### [WHAT YOU NEED TO DO]
Restate word for word the section of the entries that opens at the line containing "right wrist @" and closes at the line containing "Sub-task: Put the", both lines kept, pictures dropped.

### [DATA FOR THIS EXERCISE]
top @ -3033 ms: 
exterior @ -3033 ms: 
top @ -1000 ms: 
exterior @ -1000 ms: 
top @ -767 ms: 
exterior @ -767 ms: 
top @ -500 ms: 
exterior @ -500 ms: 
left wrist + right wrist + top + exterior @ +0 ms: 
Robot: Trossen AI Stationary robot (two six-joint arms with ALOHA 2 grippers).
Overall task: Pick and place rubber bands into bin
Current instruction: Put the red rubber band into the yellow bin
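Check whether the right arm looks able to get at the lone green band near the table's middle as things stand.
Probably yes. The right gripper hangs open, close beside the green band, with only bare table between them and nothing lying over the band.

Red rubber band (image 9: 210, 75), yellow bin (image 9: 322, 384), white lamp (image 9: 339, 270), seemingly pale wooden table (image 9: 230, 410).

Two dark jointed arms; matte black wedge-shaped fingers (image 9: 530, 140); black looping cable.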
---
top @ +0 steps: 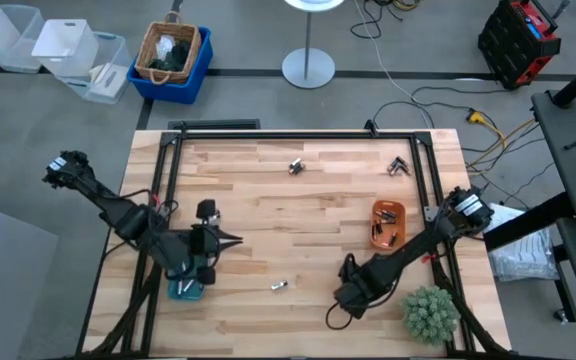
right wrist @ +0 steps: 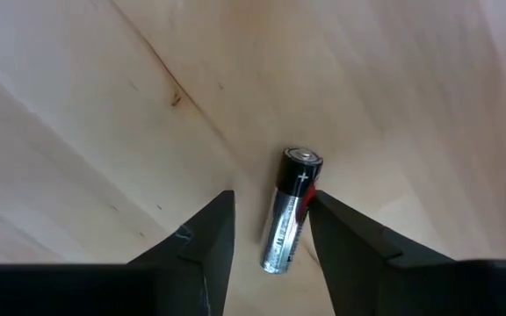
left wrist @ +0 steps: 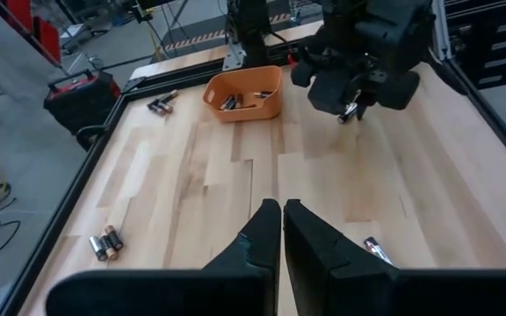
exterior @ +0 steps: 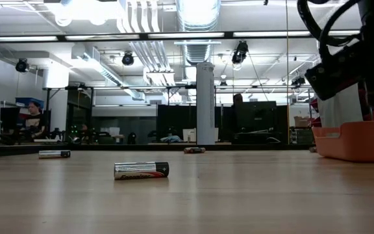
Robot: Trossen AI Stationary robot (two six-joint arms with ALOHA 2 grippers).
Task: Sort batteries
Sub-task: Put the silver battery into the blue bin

### [ANSWER SECTION]
right wrist @ +0 steps: 
left wrist @ +0 steps: 
exterior @ +0 steps: 
Robot: Trossen AI Stationary robot (two six-joint arms with ALOHA 2 grippers).
Task: Sort batteries
Sub-task: Put the silver battery into the blue bin

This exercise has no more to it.